• **YOUR TASK**:
With the line containing "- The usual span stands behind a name" as the first line and the last line of the records as the final one, reproduce that range exactly.

[MATERIAL PROVIDED Boundary: Start]

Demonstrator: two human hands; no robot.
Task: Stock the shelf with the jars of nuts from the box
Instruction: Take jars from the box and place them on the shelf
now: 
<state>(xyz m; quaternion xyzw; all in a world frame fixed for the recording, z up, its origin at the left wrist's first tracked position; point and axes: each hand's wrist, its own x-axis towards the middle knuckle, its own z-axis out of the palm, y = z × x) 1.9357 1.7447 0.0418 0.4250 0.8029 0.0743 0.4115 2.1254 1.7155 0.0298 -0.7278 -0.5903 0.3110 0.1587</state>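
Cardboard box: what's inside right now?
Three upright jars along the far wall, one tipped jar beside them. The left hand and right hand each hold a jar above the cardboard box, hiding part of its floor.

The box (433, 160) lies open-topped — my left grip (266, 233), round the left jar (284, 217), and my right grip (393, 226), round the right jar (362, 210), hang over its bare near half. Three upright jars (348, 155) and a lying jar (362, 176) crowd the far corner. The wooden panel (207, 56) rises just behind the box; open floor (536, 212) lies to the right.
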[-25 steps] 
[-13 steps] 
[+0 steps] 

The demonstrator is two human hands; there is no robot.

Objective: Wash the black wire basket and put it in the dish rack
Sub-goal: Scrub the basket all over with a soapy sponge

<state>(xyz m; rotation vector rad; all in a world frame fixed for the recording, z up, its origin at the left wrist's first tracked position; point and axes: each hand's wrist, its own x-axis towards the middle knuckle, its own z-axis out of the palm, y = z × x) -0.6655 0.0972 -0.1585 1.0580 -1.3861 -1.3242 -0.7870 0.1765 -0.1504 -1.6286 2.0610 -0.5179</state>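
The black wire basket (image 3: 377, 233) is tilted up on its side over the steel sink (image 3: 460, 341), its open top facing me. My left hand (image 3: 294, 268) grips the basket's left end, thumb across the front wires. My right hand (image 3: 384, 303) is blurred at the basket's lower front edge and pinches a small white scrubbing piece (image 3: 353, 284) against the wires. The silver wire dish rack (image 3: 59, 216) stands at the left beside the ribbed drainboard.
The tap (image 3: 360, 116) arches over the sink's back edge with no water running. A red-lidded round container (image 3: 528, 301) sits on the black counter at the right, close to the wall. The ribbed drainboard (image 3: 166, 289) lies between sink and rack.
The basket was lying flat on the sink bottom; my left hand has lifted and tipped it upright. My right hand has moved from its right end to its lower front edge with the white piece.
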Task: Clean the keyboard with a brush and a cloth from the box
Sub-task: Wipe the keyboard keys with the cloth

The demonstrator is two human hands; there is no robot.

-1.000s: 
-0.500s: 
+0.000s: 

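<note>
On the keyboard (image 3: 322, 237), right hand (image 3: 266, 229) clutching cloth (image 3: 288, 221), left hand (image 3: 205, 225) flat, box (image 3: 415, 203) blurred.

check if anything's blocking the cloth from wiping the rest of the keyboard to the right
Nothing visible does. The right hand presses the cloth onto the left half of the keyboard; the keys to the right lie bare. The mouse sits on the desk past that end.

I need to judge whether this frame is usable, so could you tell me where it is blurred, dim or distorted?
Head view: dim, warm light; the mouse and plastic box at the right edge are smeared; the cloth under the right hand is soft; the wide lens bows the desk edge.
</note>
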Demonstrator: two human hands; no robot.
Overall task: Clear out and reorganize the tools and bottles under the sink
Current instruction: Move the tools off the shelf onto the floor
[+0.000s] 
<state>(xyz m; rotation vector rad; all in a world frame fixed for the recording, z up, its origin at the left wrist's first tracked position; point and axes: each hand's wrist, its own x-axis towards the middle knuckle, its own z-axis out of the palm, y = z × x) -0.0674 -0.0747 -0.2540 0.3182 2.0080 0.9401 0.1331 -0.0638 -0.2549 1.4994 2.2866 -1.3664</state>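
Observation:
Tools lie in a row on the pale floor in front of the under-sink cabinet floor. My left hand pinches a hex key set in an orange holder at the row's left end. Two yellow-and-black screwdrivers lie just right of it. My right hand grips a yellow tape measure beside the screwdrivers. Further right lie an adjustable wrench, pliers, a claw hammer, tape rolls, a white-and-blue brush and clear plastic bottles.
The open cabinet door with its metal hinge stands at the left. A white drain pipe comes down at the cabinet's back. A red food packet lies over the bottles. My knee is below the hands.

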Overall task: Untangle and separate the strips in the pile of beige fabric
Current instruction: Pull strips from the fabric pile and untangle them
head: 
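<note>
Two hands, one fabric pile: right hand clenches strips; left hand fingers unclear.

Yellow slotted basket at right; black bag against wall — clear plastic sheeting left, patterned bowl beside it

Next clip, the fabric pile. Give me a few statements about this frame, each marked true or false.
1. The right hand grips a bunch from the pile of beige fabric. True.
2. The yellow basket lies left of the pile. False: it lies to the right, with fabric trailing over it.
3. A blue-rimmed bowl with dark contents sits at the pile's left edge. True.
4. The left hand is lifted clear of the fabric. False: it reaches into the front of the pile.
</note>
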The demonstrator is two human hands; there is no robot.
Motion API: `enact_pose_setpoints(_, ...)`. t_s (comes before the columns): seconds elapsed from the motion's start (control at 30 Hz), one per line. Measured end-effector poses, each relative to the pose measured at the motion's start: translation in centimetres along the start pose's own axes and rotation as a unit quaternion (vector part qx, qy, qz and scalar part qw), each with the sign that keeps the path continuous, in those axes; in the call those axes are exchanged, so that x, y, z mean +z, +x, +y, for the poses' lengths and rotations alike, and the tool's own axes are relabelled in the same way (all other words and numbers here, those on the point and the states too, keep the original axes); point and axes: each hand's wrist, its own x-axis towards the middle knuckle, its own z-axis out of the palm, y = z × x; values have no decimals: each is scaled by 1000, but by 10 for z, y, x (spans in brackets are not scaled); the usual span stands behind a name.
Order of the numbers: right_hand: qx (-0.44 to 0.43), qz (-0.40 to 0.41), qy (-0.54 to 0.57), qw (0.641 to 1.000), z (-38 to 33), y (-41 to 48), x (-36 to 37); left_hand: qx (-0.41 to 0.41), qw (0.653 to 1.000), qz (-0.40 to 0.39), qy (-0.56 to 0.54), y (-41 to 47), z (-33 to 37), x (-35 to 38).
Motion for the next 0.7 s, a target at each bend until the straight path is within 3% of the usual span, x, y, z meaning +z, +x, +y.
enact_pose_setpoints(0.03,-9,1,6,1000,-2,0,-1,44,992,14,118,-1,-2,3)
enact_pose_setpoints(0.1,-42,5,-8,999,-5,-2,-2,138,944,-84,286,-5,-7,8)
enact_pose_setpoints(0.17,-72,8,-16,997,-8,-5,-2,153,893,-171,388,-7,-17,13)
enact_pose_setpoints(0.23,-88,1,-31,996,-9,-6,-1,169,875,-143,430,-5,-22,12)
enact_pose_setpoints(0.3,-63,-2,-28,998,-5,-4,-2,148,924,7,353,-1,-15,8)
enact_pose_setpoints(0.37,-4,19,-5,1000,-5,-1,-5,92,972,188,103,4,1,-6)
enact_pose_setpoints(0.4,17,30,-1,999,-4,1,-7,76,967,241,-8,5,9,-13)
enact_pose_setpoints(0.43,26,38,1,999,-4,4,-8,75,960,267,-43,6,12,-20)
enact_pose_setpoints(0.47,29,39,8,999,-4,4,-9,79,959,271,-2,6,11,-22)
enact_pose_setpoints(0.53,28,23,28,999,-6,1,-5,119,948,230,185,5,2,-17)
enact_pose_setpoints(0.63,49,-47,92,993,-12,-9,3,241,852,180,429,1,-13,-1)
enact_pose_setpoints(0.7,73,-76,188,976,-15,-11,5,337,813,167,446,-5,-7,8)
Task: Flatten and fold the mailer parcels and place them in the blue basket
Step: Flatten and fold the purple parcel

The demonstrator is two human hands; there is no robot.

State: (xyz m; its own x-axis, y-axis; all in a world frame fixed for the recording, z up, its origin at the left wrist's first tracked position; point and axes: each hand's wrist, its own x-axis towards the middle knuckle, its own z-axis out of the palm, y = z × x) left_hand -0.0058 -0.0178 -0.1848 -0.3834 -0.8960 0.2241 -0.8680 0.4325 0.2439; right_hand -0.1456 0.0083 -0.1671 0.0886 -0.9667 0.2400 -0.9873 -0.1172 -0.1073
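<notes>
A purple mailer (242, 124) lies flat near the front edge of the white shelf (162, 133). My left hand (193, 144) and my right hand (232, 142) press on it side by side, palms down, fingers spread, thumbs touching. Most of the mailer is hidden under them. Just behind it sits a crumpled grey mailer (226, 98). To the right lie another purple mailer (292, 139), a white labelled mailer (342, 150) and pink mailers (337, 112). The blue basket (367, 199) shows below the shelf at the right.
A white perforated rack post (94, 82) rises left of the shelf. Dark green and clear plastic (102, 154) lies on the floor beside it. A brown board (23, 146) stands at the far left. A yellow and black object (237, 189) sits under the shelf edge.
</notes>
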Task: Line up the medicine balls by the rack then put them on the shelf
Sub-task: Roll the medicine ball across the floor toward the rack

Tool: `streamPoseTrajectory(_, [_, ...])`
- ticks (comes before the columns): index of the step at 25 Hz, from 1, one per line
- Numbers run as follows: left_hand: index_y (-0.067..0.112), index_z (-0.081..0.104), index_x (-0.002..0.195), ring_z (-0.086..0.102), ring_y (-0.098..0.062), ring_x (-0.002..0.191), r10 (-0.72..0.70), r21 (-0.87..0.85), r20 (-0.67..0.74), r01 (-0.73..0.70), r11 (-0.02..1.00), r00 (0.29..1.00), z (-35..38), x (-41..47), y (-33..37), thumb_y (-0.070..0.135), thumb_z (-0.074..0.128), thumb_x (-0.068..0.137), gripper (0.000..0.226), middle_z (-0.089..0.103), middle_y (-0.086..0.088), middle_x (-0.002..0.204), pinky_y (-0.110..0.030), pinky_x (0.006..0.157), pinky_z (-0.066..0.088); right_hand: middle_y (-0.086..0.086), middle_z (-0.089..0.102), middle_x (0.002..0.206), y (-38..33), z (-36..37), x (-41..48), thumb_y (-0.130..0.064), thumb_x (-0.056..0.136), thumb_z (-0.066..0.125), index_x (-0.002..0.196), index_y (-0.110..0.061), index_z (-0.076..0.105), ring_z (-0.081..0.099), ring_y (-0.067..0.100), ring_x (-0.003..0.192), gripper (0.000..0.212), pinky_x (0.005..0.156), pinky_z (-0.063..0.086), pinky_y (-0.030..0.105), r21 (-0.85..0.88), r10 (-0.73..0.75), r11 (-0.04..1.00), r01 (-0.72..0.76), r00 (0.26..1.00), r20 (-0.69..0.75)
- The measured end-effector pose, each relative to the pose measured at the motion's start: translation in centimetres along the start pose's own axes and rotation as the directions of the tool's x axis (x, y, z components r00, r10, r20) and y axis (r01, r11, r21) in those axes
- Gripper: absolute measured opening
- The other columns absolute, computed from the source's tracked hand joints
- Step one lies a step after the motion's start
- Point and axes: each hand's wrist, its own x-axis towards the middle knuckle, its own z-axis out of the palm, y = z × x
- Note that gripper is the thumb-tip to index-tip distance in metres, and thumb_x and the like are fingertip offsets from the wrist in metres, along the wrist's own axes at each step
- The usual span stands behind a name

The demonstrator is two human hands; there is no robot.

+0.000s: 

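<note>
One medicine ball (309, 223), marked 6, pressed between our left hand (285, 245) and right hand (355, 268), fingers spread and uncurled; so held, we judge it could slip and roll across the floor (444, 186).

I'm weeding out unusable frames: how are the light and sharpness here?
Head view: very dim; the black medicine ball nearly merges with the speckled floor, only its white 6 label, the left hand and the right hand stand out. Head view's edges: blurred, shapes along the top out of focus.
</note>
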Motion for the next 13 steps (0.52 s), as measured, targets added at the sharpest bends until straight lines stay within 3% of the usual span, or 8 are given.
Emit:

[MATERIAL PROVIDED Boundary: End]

• **RESULT OF THIS TASK**:
- The usual span stands behind a name

The demonstrator is two human hands; there is no robot.

+0.000s: 

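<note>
One medicine ball (309, 223), marked 6, pressed between our left hand (285, 245) and right hand (355, 268), fingers spread and uncurled; so held, we judge it could slip and roll across the floor (444, 186).

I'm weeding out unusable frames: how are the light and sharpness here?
Head view: very dim; the black medicine ball nearly merges with the speckled floor, only its white 6 label, the left hand and the right hand stand out. Head view's edges: blurred, shapes along the top out of focus.
</note>
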Motion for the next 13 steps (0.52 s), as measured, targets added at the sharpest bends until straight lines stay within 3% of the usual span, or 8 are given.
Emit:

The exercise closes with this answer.